◆ Assigned task
Each line below must be reproduced exactly.

◆ Provided data

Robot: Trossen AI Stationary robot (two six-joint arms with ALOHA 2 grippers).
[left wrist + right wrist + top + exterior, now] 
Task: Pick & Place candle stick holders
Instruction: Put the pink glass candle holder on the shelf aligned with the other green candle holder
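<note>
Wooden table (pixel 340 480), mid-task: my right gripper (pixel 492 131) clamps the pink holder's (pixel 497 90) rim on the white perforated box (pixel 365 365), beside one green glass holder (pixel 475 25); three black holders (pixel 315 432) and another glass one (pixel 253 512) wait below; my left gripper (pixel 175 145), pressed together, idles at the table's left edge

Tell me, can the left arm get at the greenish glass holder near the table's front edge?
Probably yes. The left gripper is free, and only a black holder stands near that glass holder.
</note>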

◆ Solution to the problem
Robot: Trossen AI Stationary robot (two six-joint arms with ALOHA 2 grippers).
[left wrist + right wrist + top + exterior, now] 
Task: Pick & Place candle stick holders
Instruction: Put the pink glass candle holder on the shelf aligned with the other green candle holder
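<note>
Wooden table (pixel 340 480), mid-task: my right gripper (pixel 492 131) clamps the pink holder's (pixel 497 90) rim on the white perforated box (pixel 365 365), beside one green glass holder (pixel 475 25); three black holders (pixel 315 432) and another glass one (pixel 253 512) wait below; my left gripper (pixel 175 145), pressed together, idles at the table's left edge

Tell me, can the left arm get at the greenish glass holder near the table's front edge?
Probably yes. The left gripper is free, and only a black holder stands near that glass holder.
</note>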

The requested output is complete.